Echium pininana


Echium pininana, the tree echium, pine echium or giant viper's-bugloss, is a species of flowering plant in the borage family Boraginaceae. It is endemic to the Canary Islands, where it is restricted to the island of La Palma. It is cultivated in gardens of Britain and Ireland, and it has naturalized along the northern California coast in San Mateo and Mendocino Counties. Its native habitat is laurel forests, where it is now endangered through habitat loss.
The Latin specific epithet pininana means "small pine", though E. pininana is neither closely related to the pine, nor does it resemble that plant.
It is a biennial or triennial, showing little more than a leaf in the first year, but subsequently producing a flower spike up to high with a dense mass of leaves and small blue flowers.

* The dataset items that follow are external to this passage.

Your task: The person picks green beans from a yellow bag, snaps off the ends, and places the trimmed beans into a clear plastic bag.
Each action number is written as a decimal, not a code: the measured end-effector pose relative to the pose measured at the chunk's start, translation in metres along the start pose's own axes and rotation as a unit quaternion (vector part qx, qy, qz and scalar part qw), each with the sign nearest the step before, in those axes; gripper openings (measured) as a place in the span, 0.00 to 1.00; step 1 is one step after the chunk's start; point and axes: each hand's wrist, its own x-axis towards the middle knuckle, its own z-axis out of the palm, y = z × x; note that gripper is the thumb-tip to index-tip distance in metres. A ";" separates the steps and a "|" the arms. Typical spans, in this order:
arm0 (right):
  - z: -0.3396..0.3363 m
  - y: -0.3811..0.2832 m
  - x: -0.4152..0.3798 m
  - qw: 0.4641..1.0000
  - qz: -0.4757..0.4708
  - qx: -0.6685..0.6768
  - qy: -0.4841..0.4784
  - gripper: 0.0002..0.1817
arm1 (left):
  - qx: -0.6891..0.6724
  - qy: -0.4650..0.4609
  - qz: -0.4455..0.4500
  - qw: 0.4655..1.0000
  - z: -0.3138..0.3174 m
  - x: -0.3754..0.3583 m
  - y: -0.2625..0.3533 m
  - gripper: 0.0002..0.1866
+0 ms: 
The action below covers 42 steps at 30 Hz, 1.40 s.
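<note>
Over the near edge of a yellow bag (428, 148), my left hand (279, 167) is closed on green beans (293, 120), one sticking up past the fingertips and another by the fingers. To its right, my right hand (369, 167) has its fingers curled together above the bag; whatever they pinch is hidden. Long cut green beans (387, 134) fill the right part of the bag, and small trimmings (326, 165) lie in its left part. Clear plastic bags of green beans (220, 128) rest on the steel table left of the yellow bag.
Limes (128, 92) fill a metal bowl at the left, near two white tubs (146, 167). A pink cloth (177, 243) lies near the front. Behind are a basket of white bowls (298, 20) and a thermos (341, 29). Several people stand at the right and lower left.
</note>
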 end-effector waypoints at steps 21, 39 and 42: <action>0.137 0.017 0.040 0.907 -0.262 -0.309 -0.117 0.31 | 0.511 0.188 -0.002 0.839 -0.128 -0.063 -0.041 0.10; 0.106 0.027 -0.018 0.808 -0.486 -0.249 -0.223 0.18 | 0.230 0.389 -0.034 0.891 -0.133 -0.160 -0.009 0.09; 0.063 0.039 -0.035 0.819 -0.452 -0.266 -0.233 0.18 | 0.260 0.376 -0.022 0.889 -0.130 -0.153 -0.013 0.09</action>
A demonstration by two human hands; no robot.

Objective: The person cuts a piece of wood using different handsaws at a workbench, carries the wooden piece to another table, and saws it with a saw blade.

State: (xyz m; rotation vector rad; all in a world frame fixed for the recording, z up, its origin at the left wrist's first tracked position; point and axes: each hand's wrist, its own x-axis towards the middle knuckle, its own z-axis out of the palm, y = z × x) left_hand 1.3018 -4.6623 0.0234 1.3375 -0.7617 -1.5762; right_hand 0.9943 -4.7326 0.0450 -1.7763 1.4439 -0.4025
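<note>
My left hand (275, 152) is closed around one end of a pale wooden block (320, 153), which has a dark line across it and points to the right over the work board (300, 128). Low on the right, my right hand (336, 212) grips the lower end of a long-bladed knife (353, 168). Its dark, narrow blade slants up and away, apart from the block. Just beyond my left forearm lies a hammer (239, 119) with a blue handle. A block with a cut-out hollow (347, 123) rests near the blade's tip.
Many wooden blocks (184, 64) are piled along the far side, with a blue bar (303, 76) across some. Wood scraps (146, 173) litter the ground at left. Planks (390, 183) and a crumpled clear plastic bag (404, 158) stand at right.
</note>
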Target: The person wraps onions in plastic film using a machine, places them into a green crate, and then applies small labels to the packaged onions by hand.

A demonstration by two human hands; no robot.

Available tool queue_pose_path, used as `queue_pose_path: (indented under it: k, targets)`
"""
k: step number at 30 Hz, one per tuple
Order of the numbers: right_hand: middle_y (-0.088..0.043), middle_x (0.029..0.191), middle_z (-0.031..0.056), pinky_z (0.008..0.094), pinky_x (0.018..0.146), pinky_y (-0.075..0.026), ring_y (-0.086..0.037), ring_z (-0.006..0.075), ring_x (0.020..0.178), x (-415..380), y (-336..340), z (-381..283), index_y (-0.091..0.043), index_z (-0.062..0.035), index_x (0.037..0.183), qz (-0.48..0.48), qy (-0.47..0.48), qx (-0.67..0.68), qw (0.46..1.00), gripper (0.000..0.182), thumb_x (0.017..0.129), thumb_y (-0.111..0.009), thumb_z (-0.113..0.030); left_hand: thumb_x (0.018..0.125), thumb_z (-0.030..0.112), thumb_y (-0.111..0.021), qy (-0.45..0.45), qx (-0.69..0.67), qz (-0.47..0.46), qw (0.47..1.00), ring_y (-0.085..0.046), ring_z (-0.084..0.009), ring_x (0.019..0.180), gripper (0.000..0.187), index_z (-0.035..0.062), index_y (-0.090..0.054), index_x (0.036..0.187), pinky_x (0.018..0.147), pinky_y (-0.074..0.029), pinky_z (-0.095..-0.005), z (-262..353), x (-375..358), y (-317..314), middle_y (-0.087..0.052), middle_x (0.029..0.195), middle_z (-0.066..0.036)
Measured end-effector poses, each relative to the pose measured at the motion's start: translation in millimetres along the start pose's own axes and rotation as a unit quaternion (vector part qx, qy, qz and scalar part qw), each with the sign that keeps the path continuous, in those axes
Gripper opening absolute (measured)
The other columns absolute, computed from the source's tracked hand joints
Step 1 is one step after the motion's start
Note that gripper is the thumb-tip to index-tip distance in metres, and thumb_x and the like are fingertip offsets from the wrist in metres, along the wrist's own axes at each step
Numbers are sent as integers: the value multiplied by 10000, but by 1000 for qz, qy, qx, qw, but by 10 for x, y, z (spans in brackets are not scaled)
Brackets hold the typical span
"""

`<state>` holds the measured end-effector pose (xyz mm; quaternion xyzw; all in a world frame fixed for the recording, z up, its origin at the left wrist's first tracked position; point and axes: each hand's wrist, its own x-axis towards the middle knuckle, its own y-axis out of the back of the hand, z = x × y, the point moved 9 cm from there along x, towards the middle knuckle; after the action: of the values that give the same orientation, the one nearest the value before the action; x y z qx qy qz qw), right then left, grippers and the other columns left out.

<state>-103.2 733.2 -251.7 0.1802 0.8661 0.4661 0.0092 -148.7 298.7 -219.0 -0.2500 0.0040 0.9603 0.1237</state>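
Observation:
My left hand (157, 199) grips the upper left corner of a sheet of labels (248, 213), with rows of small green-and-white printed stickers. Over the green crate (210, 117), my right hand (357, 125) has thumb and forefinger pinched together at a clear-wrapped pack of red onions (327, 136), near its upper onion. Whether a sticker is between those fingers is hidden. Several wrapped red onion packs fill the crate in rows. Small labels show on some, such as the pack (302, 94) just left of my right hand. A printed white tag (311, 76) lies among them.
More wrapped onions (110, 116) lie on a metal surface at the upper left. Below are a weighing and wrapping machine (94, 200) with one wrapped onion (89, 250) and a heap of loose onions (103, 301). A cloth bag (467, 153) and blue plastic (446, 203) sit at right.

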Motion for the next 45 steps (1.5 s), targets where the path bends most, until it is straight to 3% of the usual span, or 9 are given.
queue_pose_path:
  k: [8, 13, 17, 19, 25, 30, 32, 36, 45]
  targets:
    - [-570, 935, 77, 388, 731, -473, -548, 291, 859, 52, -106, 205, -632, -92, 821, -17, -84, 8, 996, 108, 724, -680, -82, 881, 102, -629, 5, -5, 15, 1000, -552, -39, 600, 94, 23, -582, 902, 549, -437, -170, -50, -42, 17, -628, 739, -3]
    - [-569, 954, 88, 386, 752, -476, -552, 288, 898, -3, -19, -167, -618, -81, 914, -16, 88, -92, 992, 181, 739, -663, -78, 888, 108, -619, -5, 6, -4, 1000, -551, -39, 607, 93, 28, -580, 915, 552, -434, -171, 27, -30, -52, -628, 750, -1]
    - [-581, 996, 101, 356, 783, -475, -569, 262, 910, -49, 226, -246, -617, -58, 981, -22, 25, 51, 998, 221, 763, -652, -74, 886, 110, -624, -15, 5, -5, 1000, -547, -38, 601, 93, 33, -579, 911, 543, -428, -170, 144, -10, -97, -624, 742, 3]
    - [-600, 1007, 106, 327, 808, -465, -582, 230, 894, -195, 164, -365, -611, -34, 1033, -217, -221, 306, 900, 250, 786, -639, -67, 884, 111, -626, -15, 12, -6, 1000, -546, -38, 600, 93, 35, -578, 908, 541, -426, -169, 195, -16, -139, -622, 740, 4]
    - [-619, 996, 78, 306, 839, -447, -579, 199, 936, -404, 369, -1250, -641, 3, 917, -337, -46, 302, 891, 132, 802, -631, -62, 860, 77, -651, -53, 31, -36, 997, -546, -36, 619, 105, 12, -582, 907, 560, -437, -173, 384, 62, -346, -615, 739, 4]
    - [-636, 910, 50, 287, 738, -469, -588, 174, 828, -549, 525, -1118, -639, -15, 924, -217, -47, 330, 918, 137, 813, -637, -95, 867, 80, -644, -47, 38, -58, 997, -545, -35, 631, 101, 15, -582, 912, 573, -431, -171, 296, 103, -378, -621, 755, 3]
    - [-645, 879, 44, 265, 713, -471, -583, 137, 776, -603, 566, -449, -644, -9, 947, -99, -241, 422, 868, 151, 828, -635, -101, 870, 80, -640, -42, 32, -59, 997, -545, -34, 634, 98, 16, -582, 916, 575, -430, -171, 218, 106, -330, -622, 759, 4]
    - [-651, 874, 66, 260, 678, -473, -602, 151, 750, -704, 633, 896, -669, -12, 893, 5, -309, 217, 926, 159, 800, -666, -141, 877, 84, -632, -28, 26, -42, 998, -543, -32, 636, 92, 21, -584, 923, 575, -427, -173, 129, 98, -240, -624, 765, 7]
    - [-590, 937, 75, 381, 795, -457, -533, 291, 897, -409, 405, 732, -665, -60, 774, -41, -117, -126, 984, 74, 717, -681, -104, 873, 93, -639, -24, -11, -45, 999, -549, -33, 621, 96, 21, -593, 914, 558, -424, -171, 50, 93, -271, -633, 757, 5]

The plant is recommended for the southern maritime counties of England, the Channel Islands and the Scilly Isles. There are, however, reports of successful cultivation in the English Midlands and Yorkshire, albeit in favourable locations. Specimens are also grown in Dublin gardens at Howth and in the Irish National Botanic Gardens at Glasnevin. The plant also grows readily in North Wales where it seeds very widely. Although E. pininana is half-hardy in Britain and Ireland, it will self-seed to form clusters of plants, and it is suggested that by natural selection a hardier variety will emerge. The plant is most vulnerable to frosts in its first year. Because of its large leaves when partly grown, it is also very susceptible to wind damage. Hence a sheltered garden position is essential.
This plant has gained the Royal Horticultural Society's Award of Garden Merit.